The past seven days have seen some truly remarkable Test cricket being played across the globe. Now that is something you don’t often get to hear in the current scenario wherein Test teams are either severely mismatched or are heavily dependent upon the conditions that are on offer.
Pakistan and England have been involved in a hard-fought third Test at Edgbaston, whereas Sri Lanka have spun Australia to their first ever Test series loss against the island nation, coming back from being bowled out for a paltry 117 on the opening day of the series.
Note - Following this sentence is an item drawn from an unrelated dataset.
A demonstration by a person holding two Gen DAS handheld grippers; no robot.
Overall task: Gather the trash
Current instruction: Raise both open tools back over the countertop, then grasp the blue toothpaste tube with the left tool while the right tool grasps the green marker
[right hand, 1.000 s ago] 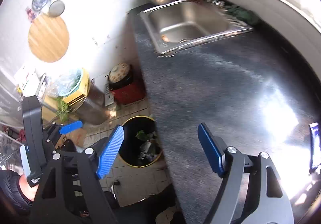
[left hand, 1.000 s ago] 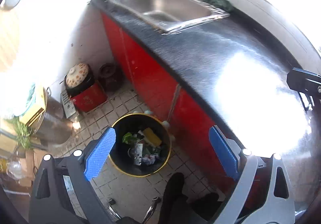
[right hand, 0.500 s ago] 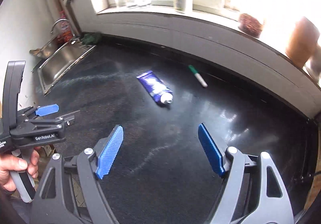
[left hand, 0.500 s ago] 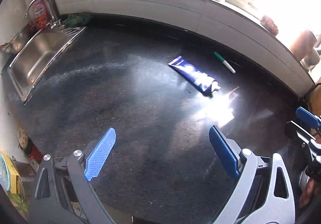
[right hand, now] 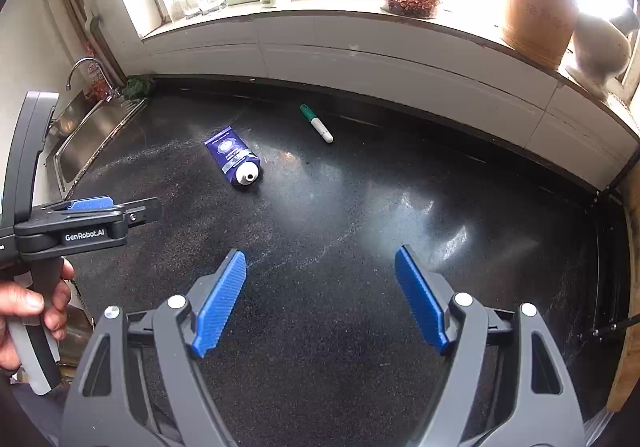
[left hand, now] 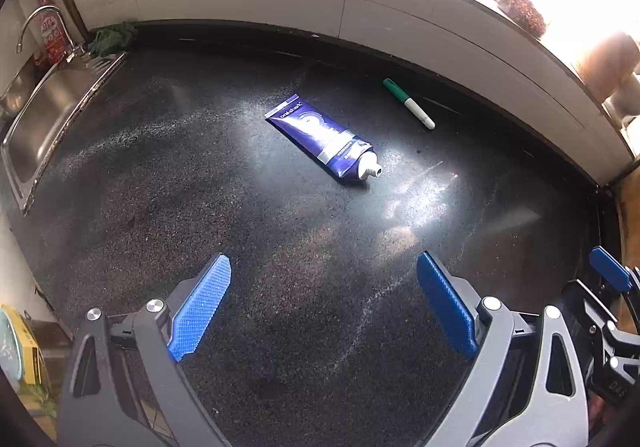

On a similar note, when Roston Chase combined with the West Indies lower-middle order to defy a 258-run deficit in the second innings of the second Test against India at Kingston, Jamaica, he not only broke the lopsided affair that the two teams had been involved in for the first eight days of the Test series but it also gave a new lease of life to the West Indies cricket team that has been grappling with a plethora of difficulties of late.
An innings defeat in the first Test and the possibility of another one in the following game loomed large at Stumps on Day 4 of a rain-affected game at the Sabina Park. Whether or not Virat Kohli should have declared earlier on Day 3, especially considering the weather prediction that had rain lurking around for Days 3 and 4 is still debatable, but that takes nothing away from the fact that the hosts were required to bat out three full sessions of play on Day 5 – the weather had cleared by then – and they had just six wickets in hand.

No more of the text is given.